OK, I know this one probably doesn't have a concrete answer, but I am very appreciative for any responses just to get an overall idea. I did a search of the forums but could not come up with any links to this question which surprised me.

So, I would like to know the following: how many times on average do you have sex together? Also, how long have you been together, and do you have kids.

We have been together for 8 years, no children, and we currently struggle to have sex once per week. I would say our average is once per week. 

I feel this is on the low side, but perhaps it is not. Any comments you have would be sooooooo appreciated. Thank you!


----------



## MEM2020 (Aug 23, 2009)

As for frequency - you are definitely on the low end considering age and lack of kids. What have you done to make yourself more attractive to her?




freddie_fender said:


> OK, I know this one probably doesn't have a concrete answer, but I am very appreciative for any responses just to get an overall idea. I did a search of the forums but could not come up with any links to this question which surprised me.
> 
> So, I would like to know the following: how many times on average do you have sex together? Also, how long have you been together, and do you have kids.
> 
> ...


----------



## freddie_fender (Mar 8, 2010)

Well certainly try to work towards meeting all of her needs. And I think we are good on that end.

Unfortunately she takes medication that limits her sex drive it seems. But we are in our late 30s, and even with that issue of sex drive, I thought we would be able to work towards more than once a week. 

But then I also thought, oh, maybe its just me, maybe once per week is normal. But I was leaning heavily towards thinking we were on the low side.


----------



## OhGeesh (Jan 5, 2010)

Do you two talk about it? Do you talk about your needs/wants, sex, spicing it up, what she wants, how, and all of that good stuff? How important is it for you as a man to feel intimate to connect with her....plus it's just so damn fun?

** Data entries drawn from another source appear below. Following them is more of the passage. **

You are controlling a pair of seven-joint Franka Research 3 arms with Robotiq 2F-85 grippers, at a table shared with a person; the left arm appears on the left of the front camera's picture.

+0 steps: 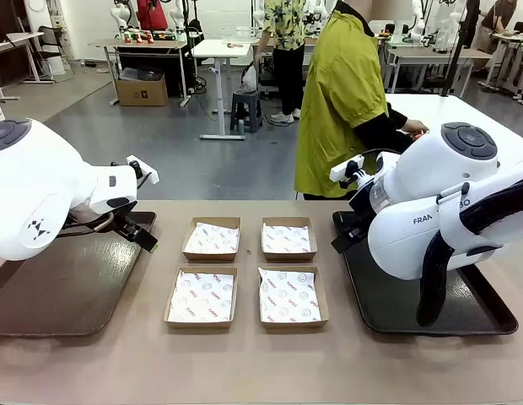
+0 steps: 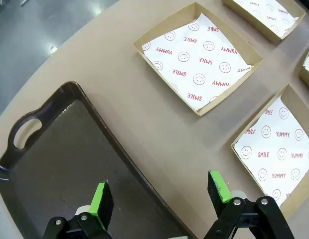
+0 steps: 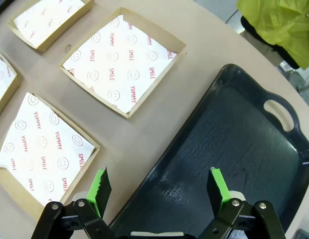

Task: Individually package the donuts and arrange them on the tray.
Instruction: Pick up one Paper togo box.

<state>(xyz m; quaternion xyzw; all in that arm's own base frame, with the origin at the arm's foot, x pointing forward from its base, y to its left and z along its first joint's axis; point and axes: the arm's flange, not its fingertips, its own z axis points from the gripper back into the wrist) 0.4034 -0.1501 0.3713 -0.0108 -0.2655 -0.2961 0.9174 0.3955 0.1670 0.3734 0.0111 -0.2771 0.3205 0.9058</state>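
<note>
Nothing is packed yet: four shallow brown cardboard boxes point(image 1: 212, 222) (paper-lined, all bare) sit mid-counter point(image 1: 245, 363), with the released left tool point(image 2: 159, 191) at nine o'clock and the released right tool point(image 3: 159, 184) at three, so the next move needs a donut.

Beige round-edged table point(image 1: 245, 363). Centre: 4 shallow brown cardboard boxes in 2x2 grid, none touching, each lined w/ white paper printed w/ red smileys, "SMILE", "YUMMY": far-left box point(image 1: 212, 239), far-right box point(image 1: 288, 239), near-left box point(image 1: 202, 297), near-right box point(image 1: 289, 296). Robot's left: dark brown plastic tray point(image 1: 67, 291) w/ handle cut-out. Right: black plastic tray point(image 1: 388, 308), same shape.
</note>
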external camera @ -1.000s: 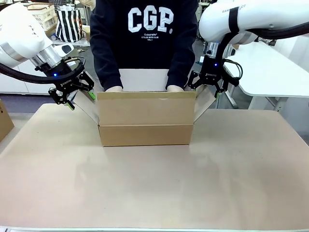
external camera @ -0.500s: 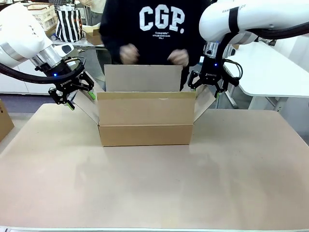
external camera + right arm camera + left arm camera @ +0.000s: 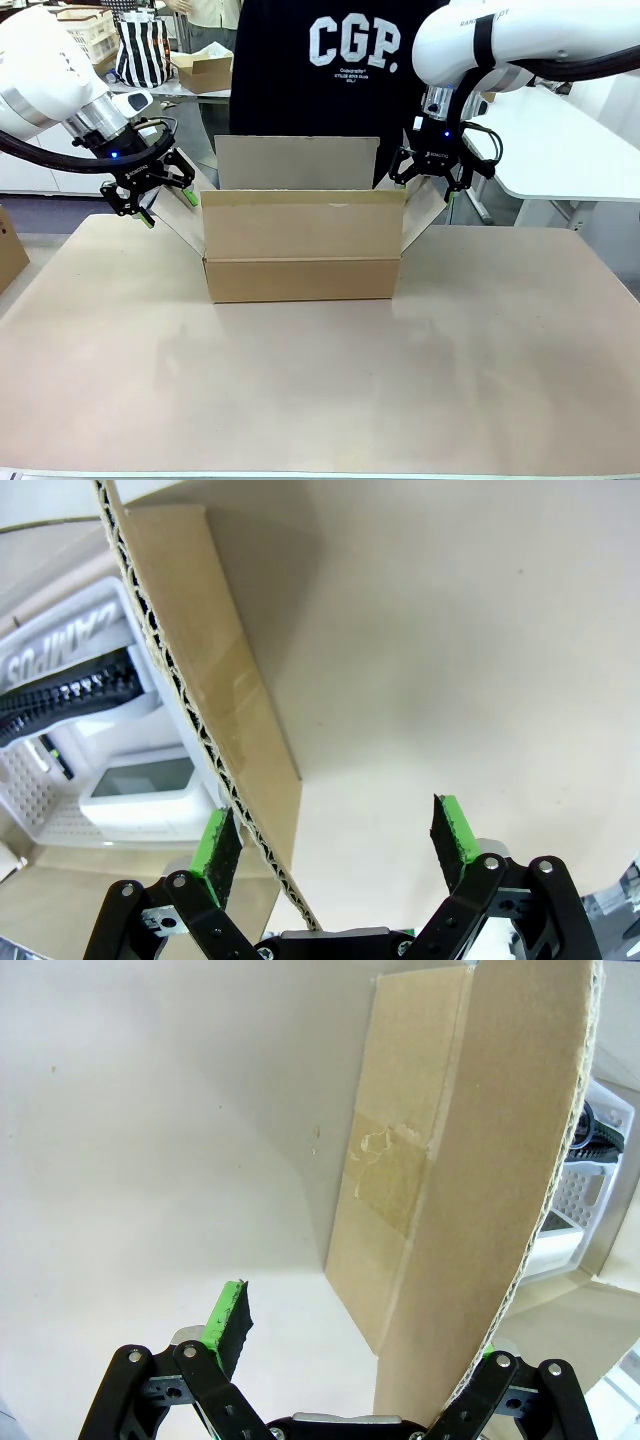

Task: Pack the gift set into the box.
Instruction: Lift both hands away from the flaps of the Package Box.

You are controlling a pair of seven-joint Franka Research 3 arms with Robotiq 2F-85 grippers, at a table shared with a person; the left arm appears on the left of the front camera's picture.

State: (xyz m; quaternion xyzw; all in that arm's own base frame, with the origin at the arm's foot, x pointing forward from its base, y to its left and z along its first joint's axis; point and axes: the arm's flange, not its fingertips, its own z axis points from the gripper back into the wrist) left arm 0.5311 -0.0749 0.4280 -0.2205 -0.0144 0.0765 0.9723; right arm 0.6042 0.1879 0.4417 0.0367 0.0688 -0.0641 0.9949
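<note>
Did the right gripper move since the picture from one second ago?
No. The right gripper stays at the same spot on the top edge of the box's right side flap, jaws open around it.

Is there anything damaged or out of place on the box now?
Only a small flaw: on the end wall of the box, the tape over the seam is torn and wrinkled. Otherwise the box sits square on the table with its flaps open.

The rectangular corrugated cardboard box (image 3: 300,245) is plain brown, the tabletop (image 3: 320,390) pale beige, the far bag (image 3: 143,52) striped black and white.
</note>
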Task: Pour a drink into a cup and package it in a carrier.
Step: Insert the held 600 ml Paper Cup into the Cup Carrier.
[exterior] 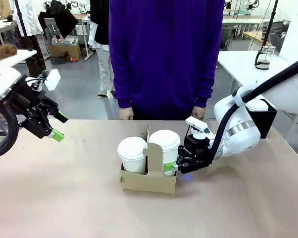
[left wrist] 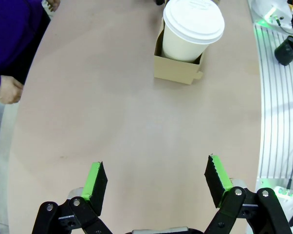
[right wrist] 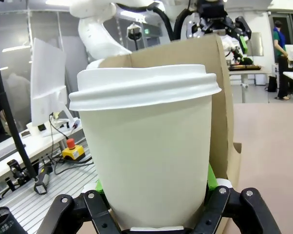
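As the table (exterior: 65, 198) is viewed from the robot's side, a person in a purple top (exterior: 166, 54) is seen standing at its far edge, hands held low near the rim. Near the middle of the table stands the brown cardboard carrier (exterior: 149, 181), its upright handle panel set between two white lidded cups. The right-hand cup (exterior: 164, 148) is seated in its slot, upright, with its long axis vertical, and is clasped on its lower wall by the right gripper (exterior: 172, 167), which comes in level from the right side. The left-hand cup (exterior: 132, 153) is untouched. The left gripper (exterior: 54, 127) is held above the table, well apart to the left, its green pads spread wide with nothing between them. Packaging is judged nearly complete; release falls to the nearer right arm.
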Robot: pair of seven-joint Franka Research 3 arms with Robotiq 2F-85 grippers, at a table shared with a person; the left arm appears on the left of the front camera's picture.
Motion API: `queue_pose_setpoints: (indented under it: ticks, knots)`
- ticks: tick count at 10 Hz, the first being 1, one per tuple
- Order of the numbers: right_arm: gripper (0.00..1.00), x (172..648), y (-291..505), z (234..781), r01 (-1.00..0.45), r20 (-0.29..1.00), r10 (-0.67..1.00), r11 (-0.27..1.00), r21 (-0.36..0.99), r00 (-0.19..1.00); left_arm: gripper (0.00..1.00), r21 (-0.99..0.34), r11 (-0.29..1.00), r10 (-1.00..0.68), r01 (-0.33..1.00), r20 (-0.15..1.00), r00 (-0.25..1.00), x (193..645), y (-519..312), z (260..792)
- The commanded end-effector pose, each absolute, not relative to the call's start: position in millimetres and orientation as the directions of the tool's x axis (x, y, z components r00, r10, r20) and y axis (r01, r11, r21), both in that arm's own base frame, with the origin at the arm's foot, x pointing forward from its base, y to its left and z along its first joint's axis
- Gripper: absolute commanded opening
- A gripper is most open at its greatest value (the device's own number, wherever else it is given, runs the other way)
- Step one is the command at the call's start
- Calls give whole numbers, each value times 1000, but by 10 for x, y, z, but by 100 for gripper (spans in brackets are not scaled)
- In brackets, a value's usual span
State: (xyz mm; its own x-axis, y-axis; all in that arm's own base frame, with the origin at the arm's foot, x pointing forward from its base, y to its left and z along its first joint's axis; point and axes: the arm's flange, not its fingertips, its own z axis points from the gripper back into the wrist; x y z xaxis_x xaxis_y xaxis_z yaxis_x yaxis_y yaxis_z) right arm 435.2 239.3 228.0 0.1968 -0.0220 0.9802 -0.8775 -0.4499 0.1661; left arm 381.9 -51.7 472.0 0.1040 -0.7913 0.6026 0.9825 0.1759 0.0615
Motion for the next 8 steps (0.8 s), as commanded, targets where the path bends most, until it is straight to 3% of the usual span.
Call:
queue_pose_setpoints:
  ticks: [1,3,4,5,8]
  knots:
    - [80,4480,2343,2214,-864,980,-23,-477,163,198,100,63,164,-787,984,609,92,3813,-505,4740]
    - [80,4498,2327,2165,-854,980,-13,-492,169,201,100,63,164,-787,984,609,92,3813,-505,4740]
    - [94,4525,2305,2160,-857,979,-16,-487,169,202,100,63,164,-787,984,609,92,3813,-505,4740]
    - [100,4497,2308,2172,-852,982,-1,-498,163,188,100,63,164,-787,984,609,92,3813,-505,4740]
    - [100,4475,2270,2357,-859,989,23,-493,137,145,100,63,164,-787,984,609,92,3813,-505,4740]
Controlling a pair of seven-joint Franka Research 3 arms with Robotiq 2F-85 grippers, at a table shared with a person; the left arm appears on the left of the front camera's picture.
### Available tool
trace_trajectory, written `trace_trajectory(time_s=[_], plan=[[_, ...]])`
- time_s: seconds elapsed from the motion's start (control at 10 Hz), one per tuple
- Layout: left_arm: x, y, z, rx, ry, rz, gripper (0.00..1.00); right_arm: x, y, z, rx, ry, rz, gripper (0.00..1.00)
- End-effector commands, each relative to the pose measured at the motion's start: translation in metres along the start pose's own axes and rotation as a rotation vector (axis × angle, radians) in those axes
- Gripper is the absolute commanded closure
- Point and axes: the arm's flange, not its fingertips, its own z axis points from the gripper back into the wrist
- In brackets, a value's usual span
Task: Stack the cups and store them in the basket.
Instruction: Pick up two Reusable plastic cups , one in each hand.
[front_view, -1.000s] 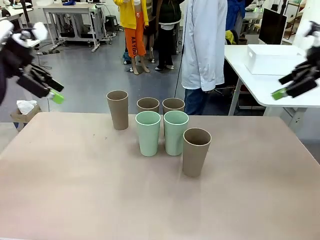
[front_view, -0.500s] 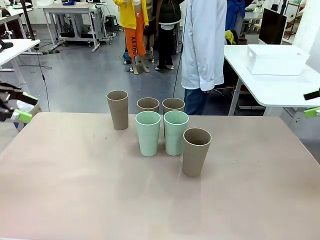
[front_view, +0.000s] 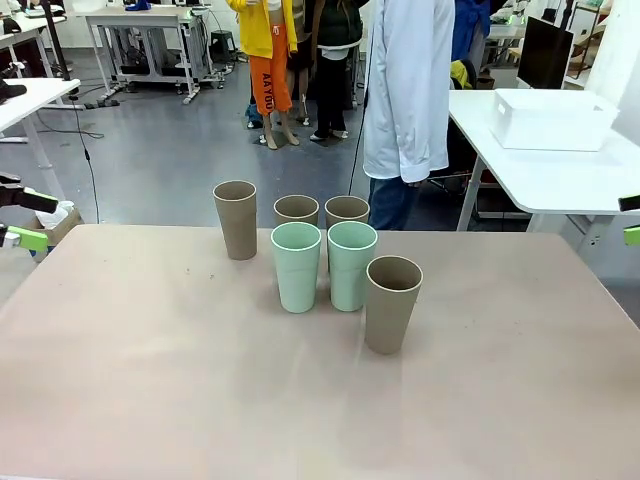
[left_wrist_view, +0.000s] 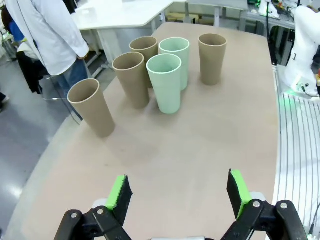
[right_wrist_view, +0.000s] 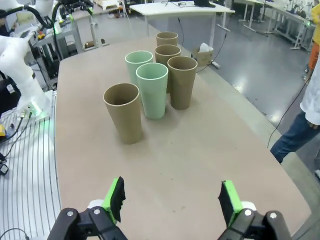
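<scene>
1. Change since the earlier frames: both grippers have drawn outward. The left gripper now sits at the left edge of the front view and the right gripper at the right edge. A second ago each reached farther in, nearer the upper corners. The cups and basket have not shifted.
2. Fingers: in the left wrist view the left gripper's green pads stand spread wide with nothing between them. In the right wrist view the right gripper's pads are equally spread and empty.
3. Cups: all six stand upright, mouths up, unstacked, in a cluster at centre frame on the table.
   - Two mint cups stand side by side.
   - Two tan cups stand just behind them.
   - One tan cup stands apart at centre left.
   - One tan cup stands nearest the camera, lower right of the cluster.
4. Basket: the white basket rests at upper right on a separate side table, well apart from the cups.
5. Handling (judged): the cups look light, stiff and matte, so grip should be fair. The taper suggests taking hold high on the wall, near the rim. A squeeze low down might tip the cup.
</scene>
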Motion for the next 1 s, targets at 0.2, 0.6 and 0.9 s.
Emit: trace_trajectory(time_s=[0.2, 0.6, 0.9], plan=[[0.0, 0.001, -0.001, 0.007, -0.004, 0.009, 0.0, 0.0, 0.0, 0.0, 0.0, 0.0, 0.0, 0.0], [0.0, 0.001, -0.001, 0.007, -0.004, 0.009, 0.0, 0.0, 0.0, 0.0, 0.0, 0.0, 0.0, 0.0], [0.0, 0.001, -0.001, 0.007, -0.004, 0.009, 0.0, 0.0, 0.0, 0.0, 0.0, 0.0, 0.0, 0.0]])
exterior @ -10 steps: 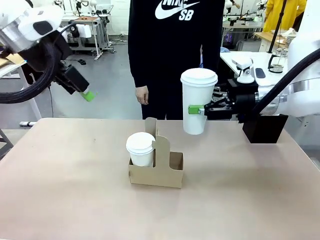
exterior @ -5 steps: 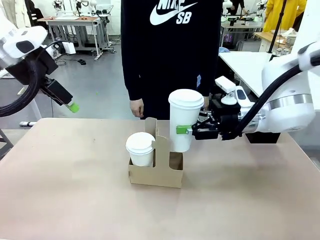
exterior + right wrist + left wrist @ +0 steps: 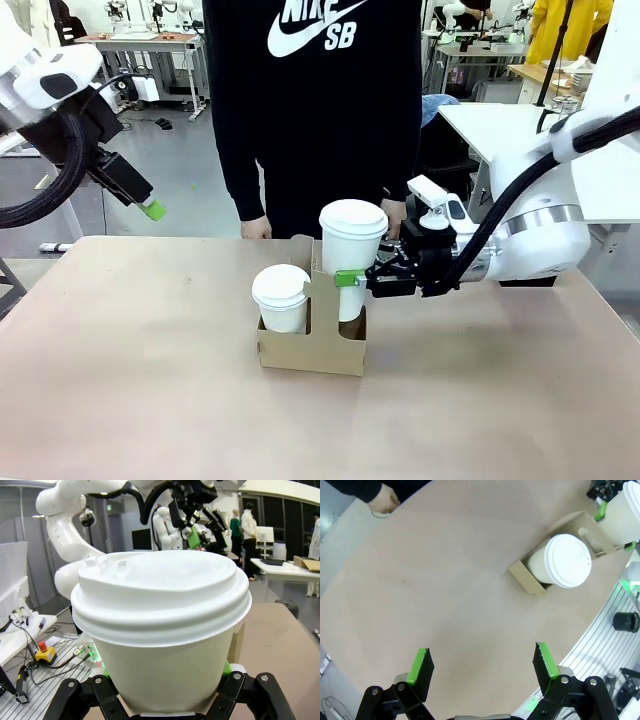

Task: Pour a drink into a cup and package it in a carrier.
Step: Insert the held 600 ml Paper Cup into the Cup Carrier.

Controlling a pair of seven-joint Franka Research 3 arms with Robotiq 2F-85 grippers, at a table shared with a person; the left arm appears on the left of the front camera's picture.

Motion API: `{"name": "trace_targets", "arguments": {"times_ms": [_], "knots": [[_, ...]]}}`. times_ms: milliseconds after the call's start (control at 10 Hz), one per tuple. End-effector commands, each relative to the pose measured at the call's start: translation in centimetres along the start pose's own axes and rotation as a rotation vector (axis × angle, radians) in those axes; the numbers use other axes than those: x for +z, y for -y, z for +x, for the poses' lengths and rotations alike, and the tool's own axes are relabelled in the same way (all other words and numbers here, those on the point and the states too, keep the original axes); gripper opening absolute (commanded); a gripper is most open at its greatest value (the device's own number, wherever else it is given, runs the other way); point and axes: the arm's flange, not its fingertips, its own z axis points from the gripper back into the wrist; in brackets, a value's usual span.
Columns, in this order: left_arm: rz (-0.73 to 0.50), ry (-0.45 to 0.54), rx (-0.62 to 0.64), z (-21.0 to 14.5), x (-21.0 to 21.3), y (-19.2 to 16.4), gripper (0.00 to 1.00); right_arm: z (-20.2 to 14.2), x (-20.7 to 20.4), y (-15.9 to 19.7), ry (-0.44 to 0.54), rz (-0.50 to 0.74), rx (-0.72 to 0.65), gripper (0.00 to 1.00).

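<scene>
White lidded cup (image 3: 351, 252) clamped by right gripper (image 3: 352, 278).

My right gripper (image 3: 352, 278) reaches in from the right, arm bent low, jaws clamped on the cup (image 3: 351, 255). My left gripper (image 3: 482, 664) hangs raised at far left, jaws spread wide, apparently holding nothing.

White rounded arm casings, thick black cables looping alongside; each black gripper (image 3: 352, 279) wears green pads (image 3: 543, 658). The person's black sweatshirt (image 3: 310, 90) bears white lettering.
</scene>
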Motion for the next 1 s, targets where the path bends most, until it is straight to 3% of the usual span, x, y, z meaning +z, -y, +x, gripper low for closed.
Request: {"name": "trace_targets", "arguments": {"times_ms": [0, 900], "knots": [[0.000, 0.002, 0.015, 0.0, 0.1, -0.1, 1.00, -1.1, -0.4, 1.6, 0.031, 0.034, 0.011, 0.80], [0.000, 0.002, 0.015, 0.0, 0.1, -0.1, 1.00, -4.5, 2.0, 3.4, 0.012, 0.127, -0.051, 0.80]]}}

My wife and eye have been down that road and honestly 110% the best sex I've ever had is being had right now in my mid/late 30's.

We understand each other, each other's needs, she'll look at our schedules.......I'm trying to score everyday if I can....she knows this. Kids, work, school, etc sometimes get in the way, but nonetheless if she sees that we won't be able to be together for the next 3-4 days she'll MAKE SURE IT HAPPENS THAT NIGHT. 

Explore talk etc etc........when my wife was on a project and going to school 12hrs she was dead 6am-10pm daily just those two and at times it wouldn't be sex, but it would be other "pleasing subtleties" you guys just need to work it out.

Good luck! As for our frequency it goes in spurts because of work, kids, and school. 2-3 times a week though if averaged. Like bam,bam,bam, nope, nope,nope, bam, nope,nope,nope, bam,bam,bam.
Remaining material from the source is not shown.